◆ TASK OBJECTIVE: Scan the entries below for the word "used". Copy out every line in which it occurs.

[Records from a data source]
★ ★ ★ ★ ★ ★ ★

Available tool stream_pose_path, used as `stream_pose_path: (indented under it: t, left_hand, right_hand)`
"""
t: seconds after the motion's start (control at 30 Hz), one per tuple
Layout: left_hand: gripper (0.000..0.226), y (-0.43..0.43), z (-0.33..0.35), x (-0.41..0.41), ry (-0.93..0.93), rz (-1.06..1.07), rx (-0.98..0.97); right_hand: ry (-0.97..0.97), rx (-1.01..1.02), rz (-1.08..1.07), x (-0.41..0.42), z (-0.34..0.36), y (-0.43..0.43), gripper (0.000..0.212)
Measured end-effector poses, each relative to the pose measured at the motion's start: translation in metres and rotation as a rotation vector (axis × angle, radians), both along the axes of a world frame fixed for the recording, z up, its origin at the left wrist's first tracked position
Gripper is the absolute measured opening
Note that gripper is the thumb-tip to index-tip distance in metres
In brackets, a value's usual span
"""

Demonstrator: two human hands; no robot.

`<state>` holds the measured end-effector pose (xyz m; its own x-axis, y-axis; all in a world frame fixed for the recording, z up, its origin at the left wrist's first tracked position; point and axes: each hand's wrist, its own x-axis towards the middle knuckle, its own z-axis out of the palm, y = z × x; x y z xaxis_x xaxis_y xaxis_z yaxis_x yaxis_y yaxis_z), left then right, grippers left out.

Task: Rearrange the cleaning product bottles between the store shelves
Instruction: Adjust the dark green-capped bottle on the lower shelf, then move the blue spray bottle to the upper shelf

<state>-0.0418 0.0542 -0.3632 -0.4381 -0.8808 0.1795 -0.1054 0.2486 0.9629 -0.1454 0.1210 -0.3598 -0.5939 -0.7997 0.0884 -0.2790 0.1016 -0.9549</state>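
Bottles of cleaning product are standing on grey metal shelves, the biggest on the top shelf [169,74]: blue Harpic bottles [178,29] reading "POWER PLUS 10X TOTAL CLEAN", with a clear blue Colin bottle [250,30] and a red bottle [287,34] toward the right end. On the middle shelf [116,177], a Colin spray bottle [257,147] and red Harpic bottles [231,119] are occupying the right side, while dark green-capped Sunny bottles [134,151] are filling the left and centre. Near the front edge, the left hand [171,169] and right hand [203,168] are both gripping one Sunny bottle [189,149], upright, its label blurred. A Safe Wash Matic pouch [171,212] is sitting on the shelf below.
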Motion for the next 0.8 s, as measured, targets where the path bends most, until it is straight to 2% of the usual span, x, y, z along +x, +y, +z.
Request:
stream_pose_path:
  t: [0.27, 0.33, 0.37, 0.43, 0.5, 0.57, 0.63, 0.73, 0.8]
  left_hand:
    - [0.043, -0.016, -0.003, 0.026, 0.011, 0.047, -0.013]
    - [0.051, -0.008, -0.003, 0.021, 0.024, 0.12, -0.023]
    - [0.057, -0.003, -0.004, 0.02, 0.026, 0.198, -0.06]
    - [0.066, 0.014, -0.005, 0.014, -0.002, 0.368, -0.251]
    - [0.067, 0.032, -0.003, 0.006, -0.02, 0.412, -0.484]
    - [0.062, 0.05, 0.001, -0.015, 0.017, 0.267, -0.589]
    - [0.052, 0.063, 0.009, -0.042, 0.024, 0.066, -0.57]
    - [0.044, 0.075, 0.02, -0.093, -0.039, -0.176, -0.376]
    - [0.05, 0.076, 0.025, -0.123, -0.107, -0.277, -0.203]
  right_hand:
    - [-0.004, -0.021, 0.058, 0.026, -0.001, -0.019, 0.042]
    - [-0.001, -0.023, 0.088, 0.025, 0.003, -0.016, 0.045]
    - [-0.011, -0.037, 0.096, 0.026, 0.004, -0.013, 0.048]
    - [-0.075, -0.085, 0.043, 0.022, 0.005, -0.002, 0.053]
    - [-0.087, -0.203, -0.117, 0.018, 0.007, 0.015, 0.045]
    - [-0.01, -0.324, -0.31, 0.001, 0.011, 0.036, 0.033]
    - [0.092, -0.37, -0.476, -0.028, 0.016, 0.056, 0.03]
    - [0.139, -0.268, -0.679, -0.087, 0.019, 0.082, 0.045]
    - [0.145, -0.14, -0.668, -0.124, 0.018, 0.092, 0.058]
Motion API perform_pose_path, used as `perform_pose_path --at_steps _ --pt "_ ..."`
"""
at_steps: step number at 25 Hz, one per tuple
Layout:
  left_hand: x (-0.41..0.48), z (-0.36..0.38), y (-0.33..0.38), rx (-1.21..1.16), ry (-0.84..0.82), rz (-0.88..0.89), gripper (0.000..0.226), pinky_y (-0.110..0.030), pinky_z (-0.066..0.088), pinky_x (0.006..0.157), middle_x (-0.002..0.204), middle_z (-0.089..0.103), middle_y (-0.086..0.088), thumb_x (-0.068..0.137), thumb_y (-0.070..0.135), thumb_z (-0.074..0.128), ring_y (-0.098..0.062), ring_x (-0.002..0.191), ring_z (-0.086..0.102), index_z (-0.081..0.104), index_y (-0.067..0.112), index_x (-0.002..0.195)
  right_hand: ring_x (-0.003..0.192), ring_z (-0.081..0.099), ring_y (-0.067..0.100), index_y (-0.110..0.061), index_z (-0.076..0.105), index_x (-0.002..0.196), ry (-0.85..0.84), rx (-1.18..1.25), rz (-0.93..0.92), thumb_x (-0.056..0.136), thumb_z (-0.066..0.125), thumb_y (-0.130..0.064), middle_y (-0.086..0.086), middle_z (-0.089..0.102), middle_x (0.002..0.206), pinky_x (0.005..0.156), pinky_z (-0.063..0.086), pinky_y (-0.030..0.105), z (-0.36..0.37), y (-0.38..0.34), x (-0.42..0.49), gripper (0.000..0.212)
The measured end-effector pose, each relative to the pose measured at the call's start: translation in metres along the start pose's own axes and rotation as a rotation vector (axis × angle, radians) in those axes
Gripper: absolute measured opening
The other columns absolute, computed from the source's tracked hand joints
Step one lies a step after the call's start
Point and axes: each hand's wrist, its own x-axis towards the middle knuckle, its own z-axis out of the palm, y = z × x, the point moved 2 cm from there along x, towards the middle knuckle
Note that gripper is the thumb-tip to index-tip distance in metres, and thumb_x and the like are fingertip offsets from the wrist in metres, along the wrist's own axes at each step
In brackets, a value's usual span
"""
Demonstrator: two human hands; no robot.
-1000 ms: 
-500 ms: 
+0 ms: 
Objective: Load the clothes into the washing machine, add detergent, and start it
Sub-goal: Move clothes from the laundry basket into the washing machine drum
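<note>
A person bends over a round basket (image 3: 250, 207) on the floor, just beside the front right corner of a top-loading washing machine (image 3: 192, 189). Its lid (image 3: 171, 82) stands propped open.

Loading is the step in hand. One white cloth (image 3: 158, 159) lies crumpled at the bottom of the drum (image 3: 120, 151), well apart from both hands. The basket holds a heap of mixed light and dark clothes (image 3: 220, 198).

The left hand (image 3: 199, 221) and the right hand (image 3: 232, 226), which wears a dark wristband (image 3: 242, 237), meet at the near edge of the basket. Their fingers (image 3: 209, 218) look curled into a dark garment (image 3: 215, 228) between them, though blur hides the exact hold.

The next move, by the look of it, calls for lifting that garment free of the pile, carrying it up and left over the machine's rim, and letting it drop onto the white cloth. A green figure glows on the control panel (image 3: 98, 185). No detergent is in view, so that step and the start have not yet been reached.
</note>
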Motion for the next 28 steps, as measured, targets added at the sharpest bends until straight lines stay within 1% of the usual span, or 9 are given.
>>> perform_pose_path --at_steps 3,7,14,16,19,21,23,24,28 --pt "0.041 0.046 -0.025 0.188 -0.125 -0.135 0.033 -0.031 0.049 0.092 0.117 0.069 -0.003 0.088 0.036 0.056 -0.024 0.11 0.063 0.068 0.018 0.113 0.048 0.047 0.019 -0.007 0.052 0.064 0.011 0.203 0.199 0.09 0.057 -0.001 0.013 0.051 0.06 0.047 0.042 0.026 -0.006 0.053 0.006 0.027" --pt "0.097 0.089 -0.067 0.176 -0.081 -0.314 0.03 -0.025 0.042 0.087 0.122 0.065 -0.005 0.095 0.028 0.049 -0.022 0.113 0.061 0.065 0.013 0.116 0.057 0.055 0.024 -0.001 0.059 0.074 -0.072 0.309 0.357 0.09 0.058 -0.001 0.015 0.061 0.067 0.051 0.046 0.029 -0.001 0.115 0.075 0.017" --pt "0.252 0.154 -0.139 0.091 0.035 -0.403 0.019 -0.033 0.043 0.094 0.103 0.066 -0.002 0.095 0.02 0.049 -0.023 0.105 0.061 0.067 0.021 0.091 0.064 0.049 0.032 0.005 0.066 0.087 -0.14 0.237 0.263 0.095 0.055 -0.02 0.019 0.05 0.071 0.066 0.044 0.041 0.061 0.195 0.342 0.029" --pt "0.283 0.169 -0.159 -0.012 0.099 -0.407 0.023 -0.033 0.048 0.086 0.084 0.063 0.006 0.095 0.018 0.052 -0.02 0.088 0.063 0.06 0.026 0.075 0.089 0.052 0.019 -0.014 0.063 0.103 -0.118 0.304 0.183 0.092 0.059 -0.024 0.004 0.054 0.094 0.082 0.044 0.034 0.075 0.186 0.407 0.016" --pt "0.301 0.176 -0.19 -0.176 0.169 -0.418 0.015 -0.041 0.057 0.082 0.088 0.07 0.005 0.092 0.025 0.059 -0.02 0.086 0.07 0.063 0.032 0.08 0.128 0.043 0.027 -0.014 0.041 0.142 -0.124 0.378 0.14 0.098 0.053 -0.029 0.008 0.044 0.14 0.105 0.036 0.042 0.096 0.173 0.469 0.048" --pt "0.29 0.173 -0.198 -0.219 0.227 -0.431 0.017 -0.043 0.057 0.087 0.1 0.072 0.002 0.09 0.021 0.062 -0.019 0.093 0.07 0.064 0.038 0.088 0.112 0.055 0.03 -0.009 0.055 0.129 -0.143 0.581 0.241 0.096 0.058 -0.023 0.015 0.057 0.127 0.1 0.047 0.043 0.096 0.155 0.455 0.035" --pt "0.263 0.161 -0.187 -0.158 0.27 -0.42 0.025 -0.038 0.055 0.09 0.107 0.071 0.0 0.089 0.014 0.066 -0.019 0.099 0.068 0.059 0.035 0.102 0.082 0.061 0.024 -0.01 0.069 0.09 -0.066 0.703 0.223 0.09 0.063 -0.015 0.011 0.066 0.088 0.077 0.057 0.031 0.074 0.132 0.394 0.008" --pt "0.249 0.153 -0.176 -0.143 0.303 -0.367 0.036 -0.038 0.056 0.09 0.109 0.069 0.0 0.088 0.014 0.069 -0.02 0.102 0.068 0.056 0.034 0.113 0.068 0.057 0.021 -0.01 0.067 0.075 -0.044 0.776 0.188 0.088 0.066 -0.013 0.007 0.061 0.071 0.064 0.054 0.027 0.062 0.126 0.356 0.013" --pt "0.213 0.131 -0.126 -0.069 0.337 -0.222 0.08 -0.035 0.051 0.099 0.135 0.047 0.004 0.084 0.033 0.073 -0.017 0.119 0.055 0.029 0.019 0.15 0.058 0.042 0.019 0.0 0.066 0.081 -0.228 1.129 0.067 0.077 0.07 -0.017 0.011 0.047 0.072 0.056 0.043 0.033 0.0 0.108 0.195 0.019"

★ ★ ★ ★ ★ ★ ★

◆ RESPONSE AREA:
Available tool stream_pose_path, used as `stream_pose_path: (indented under it: t, left_hand, right_hand)`
Motion API perform_pose_path, used as `perform_pose_path --at_steps _ --pt "_ ..."`

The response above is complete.